- [TASK OBJECTIVE] Go through the listing below and output exactly the line with "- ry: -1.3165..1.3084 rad", the line with "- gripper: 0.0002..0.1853", and each line between; omit the rest.

- [EXERCISE MATERIALS]
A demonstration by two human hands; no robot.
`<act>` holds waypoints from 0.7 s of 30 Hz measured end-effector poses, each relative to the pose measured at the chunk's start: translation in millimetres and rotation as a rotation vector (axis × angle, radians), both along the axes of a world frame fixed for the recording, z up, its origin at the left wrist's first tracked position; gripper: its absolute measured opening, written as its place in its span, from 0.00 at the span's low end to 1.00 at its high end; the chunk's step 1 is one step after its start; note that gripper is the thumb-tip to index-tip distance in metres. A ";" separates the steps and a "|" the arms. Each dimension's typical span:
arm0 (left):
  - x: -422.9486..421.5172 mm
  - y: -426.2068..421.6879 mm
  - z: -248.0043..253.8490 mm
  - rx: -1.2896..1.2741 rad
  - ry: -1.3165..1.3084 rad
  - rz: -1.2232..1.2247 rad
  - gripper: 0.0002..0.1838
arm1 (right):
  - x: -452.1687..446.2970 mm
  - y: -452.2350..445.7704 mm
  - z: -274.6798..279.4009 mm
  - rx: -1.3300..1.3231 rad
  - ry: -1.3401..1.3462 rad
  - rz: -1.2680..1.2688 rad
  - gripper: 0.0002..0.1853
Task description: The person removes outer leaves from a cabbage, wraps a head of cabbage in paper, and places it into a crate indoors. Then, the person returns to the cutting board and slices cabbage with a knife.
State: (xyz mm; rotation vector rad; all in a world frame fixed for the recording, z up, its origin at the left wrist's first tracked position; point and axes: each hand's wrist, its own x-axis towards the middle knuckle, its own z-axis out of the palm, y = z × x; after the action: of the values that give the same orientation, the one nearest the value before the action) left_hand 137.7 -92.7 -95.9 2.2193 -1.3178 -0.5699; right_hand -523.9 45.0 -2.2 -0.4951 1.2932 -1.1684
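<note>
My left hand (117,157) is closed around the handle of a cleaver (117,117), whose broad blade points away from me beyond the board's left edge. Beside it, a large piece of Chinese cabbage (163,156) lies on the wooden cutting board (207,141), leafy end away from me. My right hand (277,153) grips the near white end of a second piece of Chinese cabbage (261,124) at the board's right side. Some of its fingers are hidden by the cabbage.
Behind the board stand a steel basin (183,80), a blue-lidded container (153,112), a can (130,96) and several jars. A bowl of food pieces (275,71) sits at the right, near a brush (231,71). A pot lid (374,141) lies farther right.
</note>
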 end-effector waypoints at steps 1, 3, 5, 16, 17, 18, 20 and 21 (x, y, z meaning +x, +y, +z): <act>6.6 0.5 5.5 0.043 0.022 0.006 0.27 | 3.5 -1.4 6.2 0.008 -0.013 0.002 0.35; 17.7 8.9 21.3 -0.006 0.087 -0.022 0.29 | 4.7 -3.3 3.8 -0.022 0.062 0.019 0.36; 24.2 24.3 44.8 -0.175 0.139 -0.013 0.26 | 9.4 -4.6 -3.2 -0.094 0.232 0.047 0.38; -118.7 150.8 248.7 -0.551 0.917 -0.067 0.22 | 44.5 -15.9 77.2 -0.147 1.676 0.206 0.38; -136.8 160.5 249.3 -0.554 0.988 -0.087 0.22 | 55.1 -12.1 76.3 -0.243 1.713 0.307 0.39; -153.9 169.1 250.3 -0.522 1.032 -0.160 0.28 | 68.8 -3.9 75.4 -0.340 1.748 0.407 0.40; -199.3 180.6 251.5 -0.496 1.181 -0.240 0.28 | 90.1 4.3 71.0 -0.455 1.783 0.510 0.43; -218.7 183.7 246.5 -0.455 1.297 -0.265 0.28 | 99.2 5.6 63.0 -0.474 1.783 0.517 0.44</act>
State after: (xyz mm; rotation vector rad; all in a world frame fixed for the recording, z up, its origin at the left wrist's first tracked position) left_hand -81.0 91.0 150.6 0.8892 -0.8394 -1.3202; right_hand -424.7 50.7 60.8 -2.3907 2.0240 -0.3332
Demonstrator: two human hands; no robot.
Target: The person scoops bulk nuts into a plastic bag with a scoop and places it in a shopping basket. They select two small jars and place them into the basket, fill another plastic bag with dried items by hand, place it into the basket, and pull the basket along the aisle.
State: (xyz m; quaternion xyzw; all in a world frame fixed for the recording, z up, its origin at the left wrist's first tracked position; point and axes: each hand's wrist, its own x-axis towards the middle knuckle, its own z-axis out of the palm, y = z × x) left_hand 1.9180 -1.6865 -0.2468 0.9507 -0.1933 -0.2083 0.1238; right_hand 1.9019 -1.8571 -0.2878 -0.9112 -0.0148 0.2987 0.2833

- [EXPECTED ANSWER]
  - ry: -1.3165..1.3084 rad
  - rz: -1.2232..1.2247 rad
  - gripper: 0.0002..0.1838
arm1 (right):
  - x: -452.1687..446.2970 mm
  - y: -452.2350..445.7704 mm
  - z: -274.6798..279.4009 mm
  - rx: -1.3300..1.3231 rad
  - ry: -1.3401..1.3462 rad
  - rz: -1.2680..1.2688 rad
  - gripper: 0.0002..0.1853

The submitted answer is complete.